The data below contains pictures, which are to be skipped; the lines starting at the line with "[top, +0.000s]" and ending at the line with "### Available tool" are to be output exactly, both ends included.
** Opening SUPPLIED RECORDS block **
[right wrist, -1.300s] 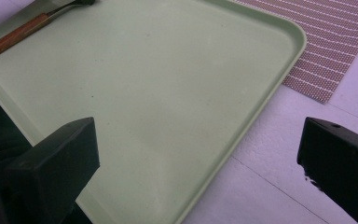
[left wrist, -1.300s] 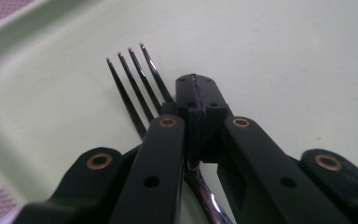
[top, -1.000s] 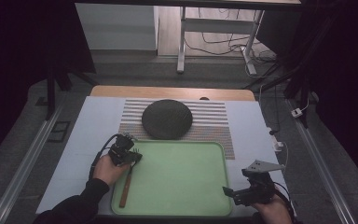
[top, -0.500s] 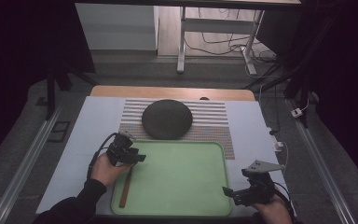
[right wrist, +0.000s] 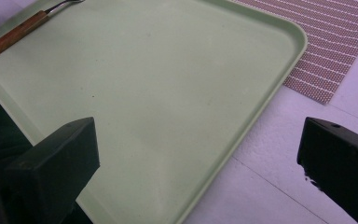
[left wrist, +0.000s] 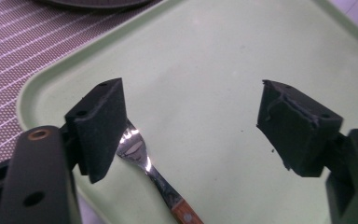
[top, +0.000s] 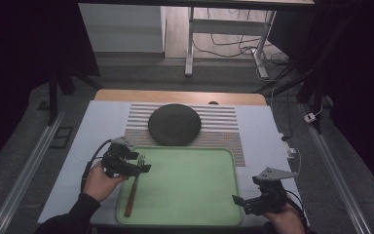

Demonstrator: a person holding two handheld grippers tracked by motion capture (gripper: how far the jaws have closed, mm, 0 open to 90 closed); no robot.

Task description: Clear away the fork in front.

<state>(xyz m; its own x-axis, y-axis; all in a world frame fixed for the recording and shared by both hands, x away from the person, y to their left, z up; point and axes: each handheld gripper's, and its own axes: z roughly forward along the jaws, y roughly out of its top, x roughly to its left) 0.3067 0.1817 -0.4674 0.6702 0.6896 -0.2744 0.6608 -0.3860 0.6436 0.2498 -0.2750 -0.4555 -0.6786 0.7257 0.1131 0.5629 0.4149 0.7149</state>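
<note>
Fork lies on the tray at its nine o'clock edge; our left gripper has just been opening, nothing between the jaws; we lift straight clear; right gripper waits agape at five o'clock

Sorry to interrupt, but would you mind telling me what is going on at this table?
A person works with a claw in each hand. The left claw has just been opening above a wooden-handled fork, which lies on the green tray untouched by its pads. The right claw is open at the tray's near right corner, holding nothing.
</note>
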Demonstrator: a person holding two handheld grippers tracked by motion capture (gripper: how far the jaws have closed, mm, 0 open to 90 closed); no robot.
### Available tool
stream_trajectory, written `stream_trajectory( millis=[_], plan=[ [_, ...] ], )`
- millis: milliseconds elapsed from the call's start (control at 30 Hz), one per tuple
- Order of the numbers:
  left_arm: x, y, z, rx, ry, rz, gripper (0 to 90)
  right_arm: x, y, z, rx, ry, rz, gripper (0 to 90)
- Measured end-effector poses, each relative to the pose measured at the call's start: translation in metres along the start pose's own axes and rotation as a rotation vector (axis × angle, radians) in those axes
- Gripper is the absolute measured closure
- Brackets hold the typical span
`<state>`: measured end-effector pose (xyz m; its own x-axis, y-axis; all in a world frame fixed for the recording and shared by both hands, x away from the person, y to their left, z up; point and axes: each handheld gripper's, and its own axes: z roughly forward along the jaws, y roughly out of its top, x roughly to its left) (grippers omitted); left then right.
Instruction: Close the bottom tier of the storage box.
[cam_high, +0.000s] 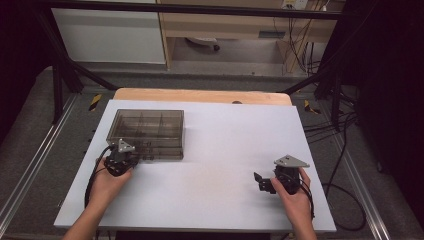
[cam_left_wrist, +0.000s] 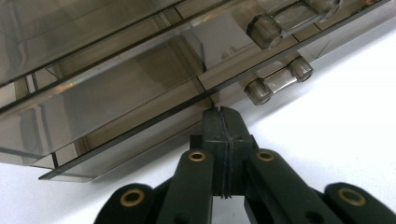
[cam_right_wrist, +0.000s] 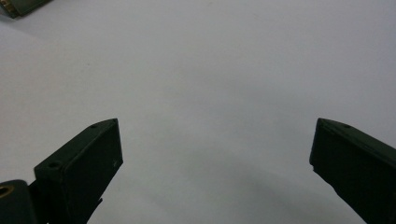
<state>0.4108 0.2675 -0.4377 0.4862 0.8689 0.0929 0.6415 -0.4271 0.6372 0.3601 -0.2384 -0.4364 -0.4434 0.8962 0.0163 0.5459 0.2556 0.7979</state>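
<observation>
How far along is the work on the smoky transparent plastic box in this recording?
Early. Nothing looks done: the smoky transparent plastic compartment box sits with its lid down on the white table. In hand: the left tool, jaws shut together, has its tips at the box's front edge beside the clear hinge-like latch. The right tool waits open over bare table. Any opening is left.

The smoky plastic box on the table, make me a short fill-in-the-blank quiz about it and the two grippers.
1. The left gripper has its jaws ____, their tips at the lower edge of the clear smoky box.
2. The right gripper has its jaws wide ____ over the bare white table.
3. In the high view, the box sits on the ____ half of the table.
4. The box's front carries clear, rod-like ____.

Missing words: shut; open; left; handles
</observation>
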Motion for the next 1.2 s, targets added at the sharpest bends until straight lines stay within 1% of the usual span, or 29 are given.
stream_trajectory(
  millis=[100, 233, 433, 767, 867, 1033, 1200],
  plan=[
    [0.0, 0.0006, 0.0005, 0.0, 0.002, -0.003, 89.6, 0.0, -0.0001, 0.0003, -0.001, -0.003, -0.005, 3.2],
    [-0.0004, 0.0022, 0.0006, -0.003, 0.002, -0.004, 89.5, 0.0003, 0.0001, 0.0001, 0.001, 0.0, 0.002, 2.9],
    [-0.0012, 0.0046, 0.0008, -0.005, 0.0, 0.0, 89.5, -0.0002, -0.0006, 0.0007, 0.006, -0.004, -0.005, 3.3],
    [0.0011, 0.0066, 0.0021, -0.007, -0.002, -0.011, 89.5, 0.0, -0.0001, 0.0002, 0.0, 0.0, -0.003, 3.1],
    [0.0015, 0.007, 0.0036, -0.01, -0.001, -0.022, 89.5, 0.0001, 0.0, -0.0001, 0.002, 0.001, 0.0, 2.9],
    [0.0019, 0.0078, 0.0052, -0.007, -0.003, -0.025, 89.6, -0.0007, -0.0006, 0.0, 0.005, 0.0, 0.009, 2.9],
    [0.0019, 0.0079, 0.0053, -0.009, 0.0, -0.028, 89.7, -0.001, -0.0004, 0.0007, 0.001, 0.0, 0.006, 2.9]
  ],
)
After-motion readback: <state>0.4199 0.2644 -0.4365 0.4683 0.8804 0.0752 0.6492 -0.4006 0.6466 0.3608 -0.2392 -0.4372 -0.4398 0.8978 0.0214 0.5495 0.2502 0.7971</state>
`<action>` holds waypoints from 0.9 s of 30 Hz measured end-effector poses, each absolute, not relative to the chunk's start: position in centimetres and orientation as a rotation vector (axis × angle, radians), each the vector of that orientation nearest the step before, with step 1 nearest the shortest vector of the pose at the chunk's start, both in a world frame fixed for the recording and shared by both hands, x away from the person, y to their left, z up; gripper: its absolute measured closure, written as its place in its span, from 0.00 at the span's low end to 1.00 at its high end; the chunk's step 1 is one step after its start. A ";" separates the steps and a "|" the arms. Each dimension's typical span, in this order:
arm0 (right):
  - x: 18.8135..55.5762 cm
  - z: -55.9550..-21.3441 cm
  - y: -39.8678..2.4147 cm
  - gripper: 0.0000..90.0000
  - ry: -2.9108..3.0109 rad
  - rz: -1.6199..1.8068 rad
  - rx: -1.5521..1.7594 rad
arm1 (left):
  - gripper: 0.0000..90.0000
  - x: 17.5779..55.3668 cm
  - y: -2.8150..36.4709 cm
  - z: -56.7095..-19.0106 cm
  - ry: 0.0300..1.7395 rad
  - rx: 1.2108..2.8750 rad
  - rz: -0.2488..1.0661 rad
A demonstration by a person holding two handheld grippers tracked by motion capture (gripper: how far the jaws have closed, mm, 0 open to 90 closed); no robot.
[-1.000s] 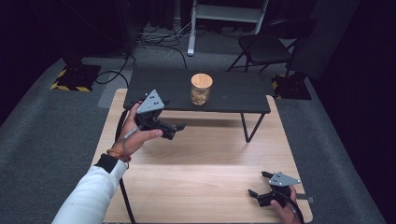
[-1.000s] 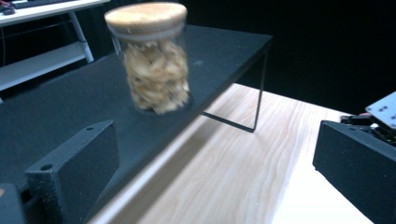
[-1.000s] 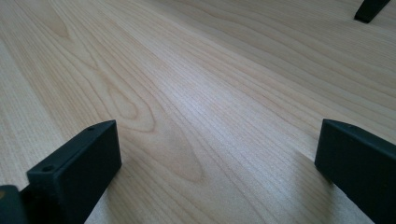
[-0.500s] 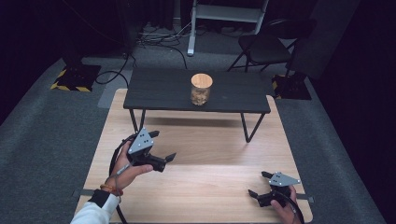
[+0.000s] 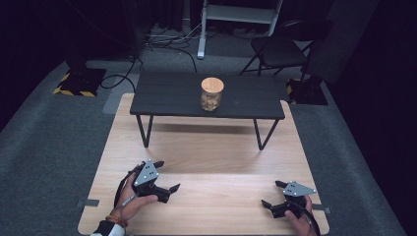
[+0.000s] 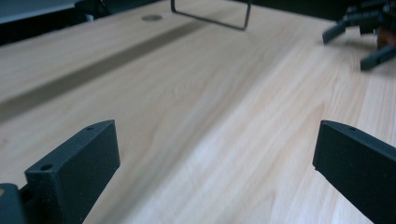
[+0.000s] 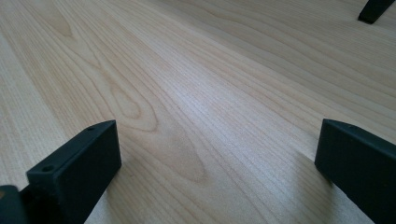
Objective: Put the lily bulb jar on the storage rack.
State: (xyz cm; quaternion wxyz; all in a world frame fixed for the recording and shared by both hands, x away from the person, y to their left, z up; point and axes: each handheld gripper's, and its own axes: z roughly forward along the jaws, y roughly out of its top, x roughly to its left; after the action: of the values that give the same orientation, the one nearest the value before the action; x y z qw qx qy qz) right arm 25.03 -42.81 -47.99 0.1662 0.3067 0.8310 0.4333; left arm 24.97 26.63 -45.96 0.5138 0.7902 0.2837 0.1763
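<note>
Standing mid-way along the small black bench at the desk's far side, the glass jar [image 5: 212, 94] with its wooden lid looks rigid, smooth, breakable; best gripped around the body. Left tongs [image 5: 166, 176] and right tongs [image 5: 273, 194], both wide and empty, rest near on the pale wooden desk [image 5: 221, 152]; grey carpet surrounds.

The high view looks from above, forward and down on the whole wooden table [image 5: 206, 152]. The left gripper view sits very low and close over the same wood, facing across toward the right gripper [image 6: 362, 35]. The right gripper view is equally low, looking along the wood grain between its fingers [image 7: 77, 170].
</note>
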 end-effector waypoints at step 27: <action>25.0 -48.0 -42.8 0.00 2.362 1.230 0.877 | 0.01 24.0 25.2 -48.7 0.697 2.065 0.381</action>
State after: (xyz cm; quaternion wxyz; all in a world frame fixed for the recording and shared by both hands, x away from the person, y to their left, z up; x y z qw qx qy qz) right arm 24.97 -42.76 -47.99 0.1679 0.3084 0.8304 0.4326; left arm 23.96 25.15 -48.73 0.4480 0.8345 0.2815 0.1540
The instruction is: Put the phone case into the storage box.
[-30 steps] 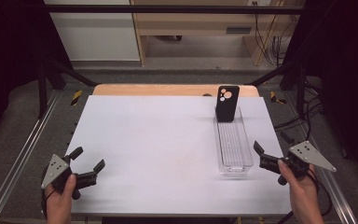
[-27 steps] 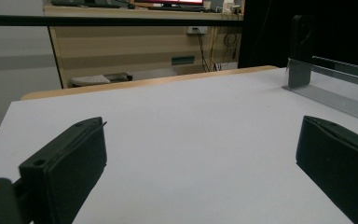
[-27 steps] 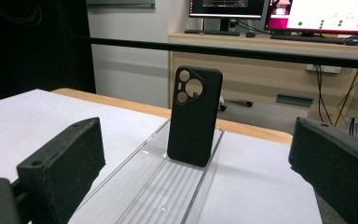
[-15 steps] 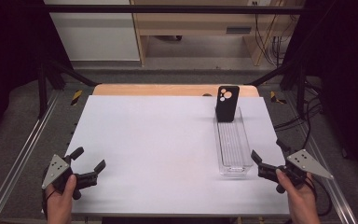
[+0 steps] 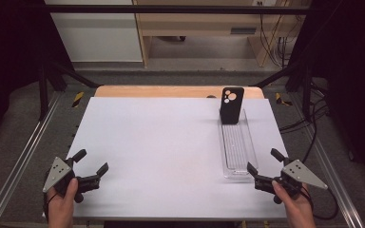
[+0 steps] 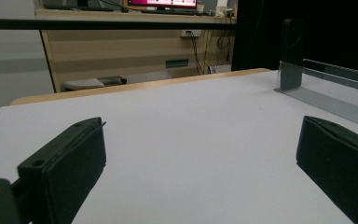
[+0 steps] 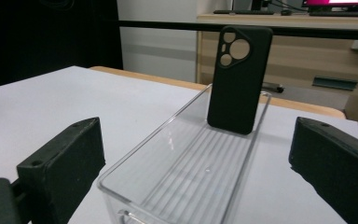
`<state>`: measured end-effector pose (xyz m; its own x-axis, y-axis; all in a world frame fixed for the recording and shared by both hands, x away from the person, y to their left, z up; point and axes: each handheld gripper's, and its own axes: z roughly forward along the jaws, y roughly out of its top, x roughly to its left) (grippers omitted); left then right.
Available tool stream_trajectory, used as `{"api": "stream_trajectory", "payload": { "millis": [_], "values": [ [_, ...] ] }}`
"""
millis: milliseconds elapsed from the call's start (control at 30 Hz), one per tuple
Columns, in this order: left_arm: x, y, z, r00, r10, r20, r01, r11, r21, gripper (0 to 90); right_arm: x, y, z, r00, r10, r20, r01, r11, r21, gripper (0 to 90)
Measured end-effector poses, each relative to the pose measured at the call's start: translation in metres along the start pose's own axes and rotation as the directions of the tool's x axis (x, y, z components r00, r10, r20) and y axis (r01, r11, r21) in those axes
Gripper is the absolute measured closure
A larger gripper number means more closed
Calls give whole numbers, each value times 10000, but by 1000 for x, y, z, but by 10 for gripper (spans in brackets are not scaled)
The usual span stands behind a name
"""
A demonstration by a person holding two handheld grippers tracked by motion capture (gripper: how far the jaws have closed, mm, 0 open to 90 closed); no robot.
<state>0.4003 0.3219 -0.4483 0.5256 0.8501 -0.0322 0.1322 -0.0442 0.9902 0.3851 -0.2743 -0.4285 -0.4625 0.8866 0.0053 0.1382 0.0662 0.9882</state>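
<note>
High view: white table (image 5: pixel 171 142), wooden far edge, dark surroundings.

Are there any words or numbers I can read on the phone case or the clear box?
None: the black phone case and the clear plastic tray carry no readable words or numbers.
The monitor behind the table glows pink, too blurred to read.

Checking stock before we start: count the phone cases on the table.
1. A black phone case stands upright at the far end of the clear tray, on the table's right side, ahead of the right gripper.
</note>
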Motion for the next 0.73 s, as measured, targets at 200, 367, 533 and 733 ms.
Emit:
{"api": "stream_trajectory", "payload": {
  "millis": [200, 367, 533, 733],
  "values": [
    [-3, 1, 0, 9997, -11, 224, 14, 9999, -110, 15, 8, -3, 5, 9994, -52, -341, 51, 10000, -33, 34],
    [-5, 2, 0, 9994, 10, 359, -8, 10000, -50, 14, 12, -4, 10, 9990, -20, -446, 18, 10000, -45, 34],
    [-8, 2, -1, 9990, -23, 455, 18, 9999, 111, 14, 15, -4, 25, 9986, 34, -519, -33, 10000, 11, 34],
    [-10, 1, -1, 9988, 16, 499, -25, 9998, 177, 14, 21, -1, 41, 9992, 156, -372, -150, 9997, 172, 33]
  ]
}}
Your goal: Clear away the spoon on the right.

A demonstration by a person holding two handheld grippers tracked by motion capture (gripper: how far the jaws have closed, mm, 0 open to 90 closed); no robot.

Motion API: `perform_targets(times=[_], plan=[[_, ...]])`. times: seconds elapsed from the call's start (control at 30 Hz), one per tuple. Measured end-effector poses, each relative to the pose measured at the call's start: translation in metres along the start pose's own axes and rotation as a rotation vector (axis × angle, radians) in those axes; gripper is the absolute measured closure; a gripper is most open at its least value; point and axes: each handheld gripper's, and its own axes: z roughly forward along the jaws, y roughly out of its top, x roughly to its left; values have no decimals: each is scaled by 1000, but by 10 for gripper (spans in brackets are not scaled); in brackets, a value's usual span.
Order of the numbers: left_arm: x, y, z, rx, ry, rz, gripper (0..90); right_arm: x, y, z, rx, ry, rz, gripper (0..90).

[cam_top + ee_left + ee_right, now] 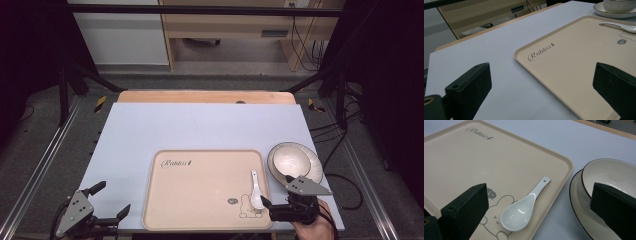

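Note:
A beige tray (200, 190) with a rabbit print lies at the table's front. A white ceramic spoon (256, 192) rests on the tray's right side, bowl end toward me. Just right of the tray a white bowl (290, 161) stands on a dark-rimmed plate (314, 162). My right gripper (276, 191) hovers at the front right, open. In the right gripper view the spoon (521, 212) lies below and between the jaws of that gripper (539, 205), untouched, with the bowl (609, 176) by the right jaw. My left gripper (115, 196) is open at the front left, off the tray (574, 65).
The pale board (200, 125) covers a wooden table whose far edge shows beyond it. Black frame posts stand at both sides, and cables trail on the floor to the right. Wooden furniture is at the back.

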Motion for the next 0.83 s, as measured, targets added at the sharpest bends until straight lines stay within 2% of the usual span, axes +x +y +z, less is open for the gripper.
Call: perform_targets(times=[0.37,0.63,0.83], plan=[[0,0,0,1,-2,3,16,-2,-13,-15,-55,-8,37,20],[0,0,0,1,-2,1,15,-6,-22,-18,-38,-12,70,21],[0,0,1,1,-2,1,16,-7,-24,-15,-18,-16,73,22]])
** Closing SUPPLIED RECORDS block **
**REPLY TO THE TASK**
[top, +0.000s] 

Demonstrator: a person holding two handheld grippers tracked by motion capture (gripper: how far the jaws have closed, mm, 0 open to 90 closed); no robot.

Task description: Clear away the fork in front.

<state>(xyz m; its own x-axis, y-axis; all in a world frame fixed for the recording and shared by both hands, x away from the person, y to their left, z up; point and axes: each handheld gripper's, and its own axes: z roughly forward along the jaws, y roughly out of its top, x roughly to its left) 0.3067 0.1817 -0.4674 0.6702 0.6896 -0.2744 0.6608 -0.3860 0.6436 0.2498 -0.2750 -0.4555 -0.6786 0.7257 0.1131 0.5629 0.4149 0.7149</state>
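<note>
Fork lies on the tray at its nine o'clock edge; our left gripper has just been opening, nothing between the jaws; we lift straight clear; right gripper waits agape at five o'clock

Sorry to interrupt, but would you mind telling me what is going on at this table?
A person works with a claw in each hand. The left claw has just been opening above a wooden-handled fork, which lies on the green tray untouched by its pads. The right claw is open at the tray's near right corner, holding nothing.
</note>
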Demonstrator: a person holding two handheld grippers tracked by motion capture (gripper: how far the jaws have closed, mm, 0 open to 90 closed); no robot.
### Available tool

This response is now finished.